Imagine a meal plan holder goes to the Nest for a light, healthy meal. They order a “Burg,” and for their side, a banana. The healthy drink options, however, are limited. Their choices: bottled water, a fountain soda or tap water. Aquafina is the obvious healthy choice, right? Not quite. While the negative effects of soda and other high fructose corn syrup beverages are numerous, bottled water is not exactly benign. A well regulated and documented 1999 study by the National Resources Defense Council (NRDC), updated this year, found that of 103 water bottle brands tested, 26 contained dangerous contaminants in concentrations higher than permitted by California state regulations.
One of these contaminants is phthalate, a carcinogen known to disrupt human endocrine function.

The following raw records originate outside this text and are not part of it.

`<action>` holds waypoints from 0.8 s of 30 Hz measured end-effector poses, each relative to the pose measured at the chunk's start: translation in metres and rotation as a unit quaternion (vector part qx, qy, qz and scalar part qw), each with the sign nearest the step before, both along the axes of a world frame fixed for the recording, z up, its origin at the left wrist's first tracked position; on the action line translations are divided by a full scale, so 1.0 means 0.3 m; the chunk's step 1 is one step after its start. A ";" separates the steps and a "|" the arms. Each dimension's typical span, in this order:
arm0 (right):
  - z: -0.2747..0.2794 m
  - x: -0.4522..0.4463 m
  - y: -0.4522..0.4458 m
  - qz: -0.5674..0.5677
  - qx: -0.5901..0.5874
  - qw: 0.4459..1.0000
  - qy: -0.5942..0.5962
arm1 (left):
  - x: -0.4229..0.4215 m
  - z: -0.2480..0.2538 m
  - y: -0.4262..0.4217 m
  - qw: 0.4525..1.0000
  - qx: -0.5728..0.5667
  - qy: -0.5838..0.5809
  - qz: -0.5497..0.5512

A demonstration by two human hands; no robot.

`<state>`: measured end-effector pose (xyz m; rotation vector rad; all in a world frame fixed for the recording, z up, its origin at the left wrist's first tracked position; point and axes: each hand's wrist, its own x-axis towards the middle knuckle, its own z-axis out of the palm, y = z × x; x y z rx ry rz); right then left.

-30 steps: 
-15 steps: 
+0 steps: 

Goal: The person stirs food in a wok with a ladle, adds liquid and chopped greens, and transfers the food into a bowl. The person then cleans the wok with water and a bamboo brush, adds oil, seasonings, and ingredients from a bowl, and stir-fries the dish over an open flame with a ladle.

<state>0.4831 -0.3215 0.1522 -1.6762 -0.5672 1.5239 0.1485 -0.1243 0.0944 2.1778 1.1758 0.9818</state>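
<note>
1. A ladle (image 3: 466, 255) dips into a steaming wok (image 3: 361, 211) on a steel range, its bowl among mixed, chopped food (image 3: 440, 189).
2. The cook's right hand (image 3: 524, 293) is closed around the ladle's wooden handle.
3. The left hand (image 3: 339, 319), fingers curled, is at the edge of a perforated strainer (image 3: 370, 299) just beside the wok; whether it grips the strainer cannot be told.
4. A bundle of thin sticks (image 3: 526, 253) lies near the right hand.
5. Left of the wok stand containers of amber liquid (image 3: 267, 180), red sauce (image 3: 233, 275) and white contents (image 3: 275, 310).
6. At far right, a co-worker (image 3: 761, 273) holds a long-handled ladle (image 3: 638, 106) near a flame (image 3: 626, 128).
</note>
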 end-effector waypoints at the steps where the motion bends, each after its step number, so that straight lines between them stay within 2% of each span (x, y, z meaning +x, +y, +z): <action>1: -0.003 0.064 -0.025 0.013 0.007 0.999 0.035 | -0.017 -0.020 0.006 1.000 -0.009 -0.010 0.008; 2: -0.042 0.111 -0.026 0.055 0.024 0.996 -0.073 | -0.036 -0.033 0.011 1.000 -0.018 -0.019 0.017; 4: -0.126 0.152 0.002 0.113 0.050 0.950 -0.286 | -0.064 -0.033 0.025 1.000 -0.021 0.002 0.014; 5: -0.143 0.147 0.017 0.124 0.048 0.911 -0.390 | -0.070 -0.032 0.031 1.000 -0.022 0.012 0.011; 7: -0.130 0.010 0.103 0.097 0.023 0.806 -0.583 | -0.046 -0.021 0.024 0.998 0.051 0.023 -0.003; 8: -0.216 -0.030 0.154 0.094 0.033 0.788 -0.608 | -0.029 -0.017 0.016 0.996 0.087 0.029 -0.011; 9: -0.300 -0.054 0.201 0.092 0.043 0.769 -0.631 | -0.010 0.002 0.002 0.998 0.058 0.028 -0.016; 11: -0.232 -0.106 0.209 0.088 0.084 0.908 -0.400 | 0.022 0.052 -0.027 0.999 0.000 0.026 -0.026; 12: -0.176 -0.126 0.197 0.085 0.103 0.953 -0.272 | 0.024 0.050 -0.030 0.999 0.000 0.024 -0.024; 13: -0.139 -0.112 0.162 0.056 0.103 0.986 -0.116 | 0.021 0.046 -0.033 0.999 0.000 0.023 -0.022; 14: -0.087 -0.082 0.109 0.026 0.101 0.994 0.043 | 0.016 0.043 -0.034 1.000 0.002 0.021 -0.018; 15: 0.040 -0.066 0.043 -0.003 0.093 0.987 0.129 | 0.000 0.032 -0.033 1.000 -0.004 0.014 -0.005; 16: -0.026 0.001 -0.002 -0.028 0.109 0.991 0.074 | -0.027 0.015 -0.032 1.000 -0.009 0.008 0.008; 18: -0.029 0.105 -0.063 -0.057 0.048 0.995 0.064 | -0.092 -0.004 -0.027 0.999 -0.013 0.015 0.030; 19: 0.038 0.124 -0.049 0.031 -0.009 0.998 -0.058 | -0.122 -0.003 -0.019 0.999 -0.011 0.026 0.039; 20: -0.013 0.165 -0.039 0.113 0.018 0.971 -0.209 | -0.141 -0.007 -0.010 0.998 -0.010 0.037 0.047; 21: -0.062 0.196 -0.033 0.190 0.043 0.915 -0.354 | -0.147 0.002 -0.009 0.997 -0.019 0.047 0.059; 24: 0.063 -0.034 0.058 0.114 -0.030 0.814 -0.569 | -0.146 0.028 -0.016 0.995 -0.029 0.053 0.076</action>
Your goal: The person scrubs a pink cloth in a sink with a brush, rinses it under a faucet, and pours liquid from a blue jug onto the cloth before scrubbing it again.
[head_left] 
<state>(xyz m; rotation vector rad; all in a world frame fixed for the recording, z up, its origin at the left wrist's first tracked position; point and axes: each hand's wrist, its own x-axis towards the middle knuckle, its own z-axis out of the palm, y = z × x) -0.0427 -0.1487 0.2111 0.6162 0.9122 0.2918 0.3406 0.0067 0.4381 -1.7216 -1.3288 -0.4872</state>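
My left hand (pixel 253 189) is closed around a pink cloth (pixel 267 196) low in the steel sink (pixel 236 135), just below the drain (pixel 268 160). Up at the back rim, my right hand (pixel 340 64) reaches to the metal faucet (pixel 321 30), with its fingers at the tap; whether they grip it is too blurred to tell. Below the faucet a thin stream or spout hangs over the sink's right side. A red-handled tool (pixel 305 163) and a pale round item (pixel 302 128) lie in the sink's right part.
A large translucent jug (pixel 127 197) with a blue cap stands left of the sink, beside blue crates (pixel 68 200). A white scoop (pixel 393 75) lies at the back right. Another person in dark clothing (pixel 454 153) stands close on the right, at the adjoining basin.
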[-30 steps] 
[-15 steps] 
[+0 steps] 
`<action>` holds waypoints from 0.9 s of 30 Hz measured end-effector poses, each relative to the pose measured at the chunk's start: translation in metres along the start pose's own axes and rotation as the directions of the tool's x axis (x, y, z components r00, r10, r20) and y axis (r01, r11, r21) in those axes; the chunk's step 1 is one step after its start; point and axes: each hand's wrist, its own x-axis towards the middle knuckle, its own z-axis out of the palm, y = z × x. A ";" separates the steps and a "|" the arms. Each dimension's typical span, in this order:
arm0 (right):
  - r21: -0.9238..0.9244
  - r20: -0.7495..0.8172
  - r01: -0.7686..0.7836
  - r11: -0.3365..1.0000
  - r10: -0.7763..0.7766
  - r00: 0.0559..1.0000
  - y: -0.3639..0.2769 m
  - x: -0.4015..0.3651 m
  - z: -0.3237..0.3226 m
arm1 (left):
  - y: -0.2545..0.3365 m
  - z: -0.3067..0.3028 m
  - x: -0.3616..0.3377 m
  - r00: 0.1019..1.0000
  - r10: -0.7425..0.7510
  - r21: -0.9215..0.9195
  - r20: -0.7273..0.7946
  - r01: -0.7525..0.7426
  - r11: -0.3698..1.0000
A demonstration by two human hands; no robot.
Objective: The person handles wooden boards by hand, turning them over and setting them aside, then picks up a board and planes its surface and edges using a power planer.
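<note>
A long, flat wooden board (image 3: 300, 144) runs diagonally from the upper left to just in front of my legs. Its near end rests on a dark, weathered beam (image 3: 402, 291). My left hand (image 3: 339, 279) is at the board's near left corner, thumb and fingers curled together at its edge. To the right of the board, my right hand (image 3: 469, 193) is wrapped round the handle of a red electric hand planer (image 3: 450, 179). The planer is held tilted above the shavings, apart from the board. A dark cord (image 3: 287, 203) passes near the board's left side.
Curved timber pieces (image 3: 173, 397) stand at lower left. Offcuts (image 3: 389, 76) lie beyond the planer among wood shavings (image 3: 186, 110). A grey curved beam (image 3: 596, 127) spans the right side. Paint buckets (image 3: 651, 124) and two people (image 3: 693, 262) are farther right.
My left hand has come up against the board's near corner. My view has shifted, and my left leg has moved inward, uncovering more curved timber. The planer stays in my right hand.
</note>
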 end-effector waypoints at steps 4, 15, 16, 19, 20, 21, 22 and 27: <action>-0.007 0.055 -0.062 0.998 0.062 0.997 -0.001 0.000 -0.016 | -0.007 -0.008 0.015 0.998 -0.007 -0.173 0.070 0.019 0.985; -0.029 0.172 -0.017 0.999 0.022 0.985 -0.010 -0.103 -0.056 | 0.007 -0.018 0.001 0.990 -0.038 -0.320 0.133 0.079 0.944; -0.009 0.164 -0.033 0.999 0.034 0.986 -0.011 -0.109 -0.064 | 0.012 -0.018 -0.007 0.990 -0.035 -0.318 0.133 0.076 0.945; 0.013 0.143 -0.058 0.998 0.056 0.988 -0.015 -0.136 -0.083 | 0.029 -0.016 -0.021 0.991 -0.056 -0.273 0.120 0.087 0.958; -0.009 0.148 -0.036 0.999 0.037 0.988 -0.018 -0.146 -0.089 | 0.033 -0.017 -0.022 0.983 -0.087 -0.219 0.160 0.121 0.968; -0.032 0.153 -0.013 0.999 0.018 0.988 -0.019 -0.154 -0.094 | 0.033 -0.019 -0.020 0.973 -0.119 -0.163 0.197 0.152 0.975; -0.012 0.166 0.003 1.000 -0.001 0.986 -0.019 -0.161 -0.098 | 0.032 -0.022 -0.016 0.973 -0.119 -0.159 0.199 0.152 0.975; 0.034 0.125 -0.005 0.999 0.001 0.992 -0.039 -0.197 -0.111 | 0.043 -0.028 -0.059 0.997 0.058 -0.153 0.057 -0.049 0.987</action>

Phthalate is thought to leak from the caps of plastic water bottles over time and is not present in tap water. Despite efforts by the NRDC and others, the FDA does not regulate phthalate levels in bottled water.
Fredericksburg’s tap water has not seen any such contamination, according to their municipal water quality reports are publicly available on the web,
The final issue stemming from the consumption of bottled water is that of waste. In 2010, the EPA estimated that only 29 percent of plastics were recycled, with the rest ending up in landfills. Bottles not recycled will sit in a landfill for the next 450 years, piling up and increasing the space required to store water bottles and other solid wastes. Recycling bottles is not a perfect solution either. In addition to the energy expended by recycling programs, the process degrades the quality of the plastic, creating waste itself.
Sodexo is not an oblivious business. Everything they do is highly calculated to ensure the continuation of their contract as UMW’s exclusive food service provider while maximizing profit.
Even overlooking the negative externalities along the way, their sale of water bottles as part of the meal combo at the nest is not an efficient decision in pure financial terms; tap water in Fredericksburg costs 22 cents per 100 gallons with cups costing no more than a few cents themselves. A bottle of water will cost a minimum of fifty times that amount. Therefore, Sodexo’s decision must be driven by a perceived demand of the student body.
We, as a student body, can show them that their perception was misguided. For the sake of the environment, American taxpayers, and your own health, stop asking for bottled water. Show them that their decision was misguided and that we care.
If you want to do more, the UMW Sustainability Office and associated student organizations will be launching awareness initiatives and dialogue with Sodexo about removing water bottles from meal plans in the coming months.